* What you should do
All lines below are to be transcribed exactly.
*** Opening of Available data ***
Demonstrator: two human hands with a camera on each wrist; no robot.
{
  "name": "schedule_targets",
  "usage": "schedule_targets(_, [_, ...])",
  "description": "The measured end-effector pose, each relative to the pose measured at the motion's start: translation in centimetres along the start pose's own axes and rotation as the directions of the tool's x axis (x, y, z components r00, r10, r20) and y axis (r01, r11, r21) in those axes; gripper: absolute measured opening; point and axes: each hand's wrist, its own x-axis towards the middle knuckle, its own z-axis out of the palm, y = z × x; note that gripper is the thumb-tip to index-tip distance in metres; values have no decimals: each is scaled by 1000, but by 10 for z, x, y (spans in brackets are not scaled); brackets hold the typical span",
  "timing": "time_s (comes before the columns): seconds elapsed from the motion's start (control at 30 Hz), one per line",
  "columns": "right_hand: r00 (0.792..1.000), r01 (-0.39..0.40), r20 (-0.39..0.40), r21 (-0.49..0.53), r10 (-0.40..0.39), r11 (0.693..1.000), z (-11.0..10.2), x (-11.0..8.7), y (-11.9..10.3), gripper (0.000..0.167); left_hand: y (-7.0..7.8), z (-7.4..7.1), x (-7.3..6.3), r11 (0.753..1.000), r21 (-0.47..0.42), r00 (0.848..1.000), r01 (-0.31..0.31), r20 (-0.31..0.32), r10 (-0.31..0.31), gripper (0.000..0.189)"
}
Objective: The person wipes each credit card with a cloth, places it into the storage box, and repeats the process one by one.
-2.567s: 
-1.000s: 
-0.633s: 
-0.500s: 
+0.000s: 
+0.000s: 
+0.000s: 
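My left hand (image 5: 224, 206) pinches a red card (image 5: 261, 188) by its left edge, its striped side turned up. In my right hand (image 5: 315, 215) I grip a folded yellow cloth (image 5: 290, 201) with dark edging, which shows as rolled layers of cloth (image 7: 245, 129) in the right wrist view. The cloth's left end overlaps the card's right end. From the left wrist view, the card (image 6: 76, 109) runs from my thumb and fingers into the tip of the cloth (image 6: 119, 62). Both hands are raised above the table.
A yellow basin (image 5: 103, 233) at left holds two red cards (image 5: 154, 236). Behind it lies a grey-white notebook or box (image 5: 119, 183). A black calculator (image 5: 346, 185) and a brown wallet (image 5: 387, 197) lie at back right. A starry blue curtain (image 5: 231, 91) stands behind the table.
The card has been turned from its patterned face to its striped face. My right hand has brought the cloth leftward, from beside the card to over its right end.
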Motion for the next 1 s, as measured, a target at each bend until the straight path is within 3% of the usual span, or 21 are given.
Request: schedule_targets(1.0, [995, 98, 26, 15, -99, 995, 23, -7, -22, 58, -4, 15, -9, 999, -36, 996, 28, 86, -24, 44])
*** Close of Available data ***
* Solution for this exercise
Demonstrator: two human hands with a camera on each wrist; no robot.
{
  "name": "schedule_targets",
  "usage": "schedule_targets(_, [_, ...])",
  "description": "The measured end-effector pose, each relative to the pose measured at the motion's start: translation in centimetres along the start pose's own axes and rotation as the directions of the tool's x axis (x, y, z components r00, r10, r20) and y axis (r01, r11, r21) in those axes; gripper: absolute measured opening; point and axes: each hand's wrist, its own x-axis towards the middle knuckle, its own z-axis out of the palm, y = z × x; note that gripper is the thumb-tip to index-tip distance in metres; values have no decimals: each is scaled by 1000, but by 10 for z, x, y (spans in brackets are not scaled); brackets hold the typical span",
  "timing": "time_s (comes before the columns): seconds elapsed from the motion's start (control at 30 Hz), one per line",
  "columns": "right_hand: r00 (0.792..1.000), r01 (-0.39..0.40), r20 (-0.39..0.40), r21 (-0.49..0.53), r10 (-0.40..0.39), r11 (0.693..1.000), z (-11.0..10.2), x (-11.0..8.7), y (-11.9..10.3), gripper (0.000..0.167); left_hand: y (-7.0..7.8), z (-7.4..7.1), x (-7.3..6.3), r11 (0.753..1.000), r21 (-0.47..0.42), r00 (0.848..1.000), r01 (-0.31..0.31), r20 (-0.31..0.32), r10 (-0.31..0.31), gripper (0.000..0.189)"
}
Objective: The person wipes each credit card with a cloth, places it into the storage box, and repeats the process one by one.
-2.567s: 
-1.000s: 
-0.633s: 
-0.500s: 
+0.000s: 
+0.000s: 
+0.000s: 
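My left hand (image 5: 224, 206) pinches a red card (image 5: 261, 188) by its left edge, its striped side turned up. In my right hand (image 5: 315, 215) I grip a folded yellow cloth (image 5: 290, 201) with dark edging, which shows as rolled layers of cloth (image 7: 245, 129) in the right wrist view. The cloth's left end overlaps the card's right end. From the left wrist view, the card (image 6: 76, 109) runs from my thumb and fingers into the tip of the cloth (image 6: 119, 62). Both hands are raised above the table.
A yellow basin (image 5: 103, 233) at left holds two red cards (image 5: 154, 236). Behind it lies a grey-white notebook or box (image 5: 119, 183). A black calculator (image 5: 346, 185) and a brown wallet (image 5: 387, 197) lie at back right. A starry blue curtain (image 5: 231, 91) stands behind the table.
The card has been turned from its patterned face to its striped face. My right hand has brought the cloth leftward, from beside the card to over its right end.
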Motion for the next 1 s, as measured, a target at each bend until the straight path is within 3% of the usual span, or 21 are given.
Request: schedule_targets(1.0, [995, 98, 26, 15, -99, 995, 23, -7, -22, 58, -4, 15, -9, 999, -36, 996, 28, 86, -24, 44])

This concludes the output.